__Directions for this task__: Reproduce exactly the lines from the top of the records below through the line holding "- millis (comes".
□ □ □ □ □
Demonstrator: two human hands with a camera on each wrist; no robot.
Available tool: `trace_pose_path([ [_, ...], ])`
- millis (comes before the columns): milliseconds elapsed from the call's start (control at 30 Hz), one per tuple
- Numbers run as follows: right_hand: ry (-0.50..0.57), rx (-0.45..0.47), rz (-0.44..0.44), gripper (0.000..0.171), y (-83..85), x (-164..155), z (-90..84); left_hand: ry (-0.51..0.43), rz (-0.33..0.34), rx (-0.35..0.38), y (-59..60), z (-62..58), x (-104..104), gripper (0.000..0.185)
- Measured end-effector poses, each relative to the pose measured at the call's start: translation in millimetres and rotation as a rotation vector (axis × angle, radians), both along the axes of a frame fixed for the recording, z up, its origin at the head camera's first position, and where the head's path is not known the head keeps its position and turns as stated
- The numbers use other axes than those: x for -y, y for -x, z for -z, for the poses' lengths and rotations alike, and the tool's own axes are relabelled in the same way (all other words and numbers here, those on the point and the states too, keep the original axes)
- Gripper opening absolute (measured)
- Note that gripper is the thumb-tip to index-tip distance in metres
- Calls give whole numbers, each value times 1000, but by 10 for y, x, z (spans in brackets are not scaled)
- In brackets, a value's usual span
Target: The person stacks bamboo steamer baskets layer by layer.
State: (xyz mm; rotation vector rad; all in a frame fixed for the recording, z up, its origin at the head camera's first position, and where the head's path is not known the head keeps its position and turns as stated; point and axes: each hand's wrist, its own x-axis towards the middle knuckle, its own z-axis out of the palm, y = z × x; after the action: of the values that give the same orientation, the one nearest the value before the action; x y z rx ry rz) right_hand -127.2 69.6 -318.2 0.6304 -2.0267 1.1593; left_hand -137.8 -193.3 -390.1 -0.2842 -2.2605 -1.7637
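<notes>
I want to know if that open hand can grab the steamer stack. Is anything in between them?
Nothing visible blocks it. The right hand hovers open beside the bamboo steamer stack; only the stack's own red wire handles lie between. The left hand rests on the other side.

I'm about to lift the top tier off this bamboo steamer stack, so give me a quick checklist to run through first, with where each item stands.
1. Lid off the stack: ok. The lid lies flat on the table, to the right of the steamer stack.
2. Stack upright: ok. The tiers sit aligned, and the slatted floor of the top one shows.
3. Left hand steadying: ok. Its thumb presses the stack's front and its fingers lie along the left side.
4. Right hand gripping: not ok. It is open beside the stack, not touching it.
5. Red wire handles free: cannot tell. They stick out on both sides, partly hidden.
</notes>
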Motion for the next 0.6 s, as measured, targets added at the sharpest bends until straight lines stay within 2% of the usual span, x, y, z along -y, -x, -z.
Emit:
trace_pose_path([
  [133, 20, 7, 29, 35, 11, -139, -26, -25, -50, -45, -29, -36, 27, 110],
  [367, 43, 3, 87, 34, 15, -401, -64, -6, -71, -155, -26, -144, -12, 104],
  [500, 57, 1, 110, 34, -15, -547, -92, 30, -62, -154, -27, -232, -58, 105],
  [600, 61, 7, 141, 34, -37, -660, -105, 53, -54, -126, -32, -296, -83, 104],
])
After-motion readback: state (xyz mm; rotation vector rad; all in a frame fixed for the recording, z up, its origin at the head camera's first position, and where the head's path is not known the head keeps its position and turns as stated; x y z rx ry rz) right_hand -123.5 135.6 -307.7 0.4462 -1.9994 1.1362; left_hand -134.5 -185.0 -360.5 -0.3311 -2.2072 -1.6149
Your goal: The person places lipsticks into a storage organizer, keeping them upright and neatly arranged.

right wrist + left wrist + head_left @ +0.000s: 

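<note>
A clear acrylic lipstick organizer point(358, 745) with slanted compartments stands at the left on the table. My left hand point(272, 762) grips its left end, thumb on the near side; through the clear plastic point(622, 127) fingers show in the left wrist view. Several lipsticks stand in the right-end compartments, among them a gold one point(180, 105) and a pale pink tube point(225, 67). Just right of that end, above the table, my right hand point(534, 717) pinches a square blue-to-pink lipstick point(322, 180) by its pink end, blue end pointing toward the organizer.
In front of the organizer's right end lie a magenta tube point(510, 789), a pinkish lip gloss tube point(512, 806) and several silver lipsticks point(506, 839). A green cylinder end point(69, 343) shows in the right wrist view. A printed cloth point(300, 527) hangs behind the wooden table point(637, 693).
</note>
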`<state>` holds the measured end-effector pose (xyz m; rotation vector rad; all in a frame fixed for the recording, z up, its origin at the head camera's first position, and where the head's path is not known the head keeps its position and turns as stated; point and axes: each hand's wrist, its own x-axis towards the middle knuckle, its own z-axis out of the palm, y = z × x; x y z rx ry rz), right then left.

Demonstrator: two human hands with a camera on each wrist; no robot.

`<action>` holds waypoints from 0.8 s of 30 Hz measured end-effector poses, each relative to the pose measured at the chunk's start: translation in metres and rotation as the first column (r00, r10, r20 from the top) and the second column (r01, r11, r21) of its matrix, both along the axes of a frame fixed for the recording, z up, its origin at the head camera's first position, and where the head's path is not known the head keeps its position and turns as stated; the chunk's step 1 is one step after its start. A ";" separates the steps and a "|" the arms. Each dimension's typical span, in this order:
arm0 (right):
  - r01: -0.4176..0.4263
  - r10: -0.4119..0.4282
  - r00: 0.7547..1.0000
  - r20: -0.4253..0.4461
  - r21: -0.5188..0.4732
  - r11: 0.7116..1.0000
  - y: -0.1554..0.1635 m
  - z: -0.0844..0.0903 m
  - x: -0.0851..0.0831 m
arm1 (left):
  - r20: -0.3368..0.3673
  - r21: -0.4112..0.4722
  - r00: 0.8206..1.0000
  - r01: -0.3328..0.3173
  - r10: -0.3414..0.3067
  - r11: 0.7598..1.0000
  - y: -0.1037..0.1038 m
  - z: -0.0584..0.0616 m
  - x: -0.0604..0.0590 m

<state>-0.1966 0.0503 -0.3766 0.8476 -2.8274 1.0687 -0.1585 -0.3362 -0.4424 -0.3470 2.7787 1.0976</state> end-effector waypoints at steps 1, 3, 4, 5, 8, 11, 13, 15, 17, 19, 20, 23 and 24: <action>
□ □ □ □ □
__Written solution__:
Demonstrator: two human hands with a camera on each wrist; no robot.
Available tool: `trace_pose_path([ [_, ...], ])`
- millis (comes before the columns): milliseconds elapsed from the call's start (control at 30 Hz), one per tuple

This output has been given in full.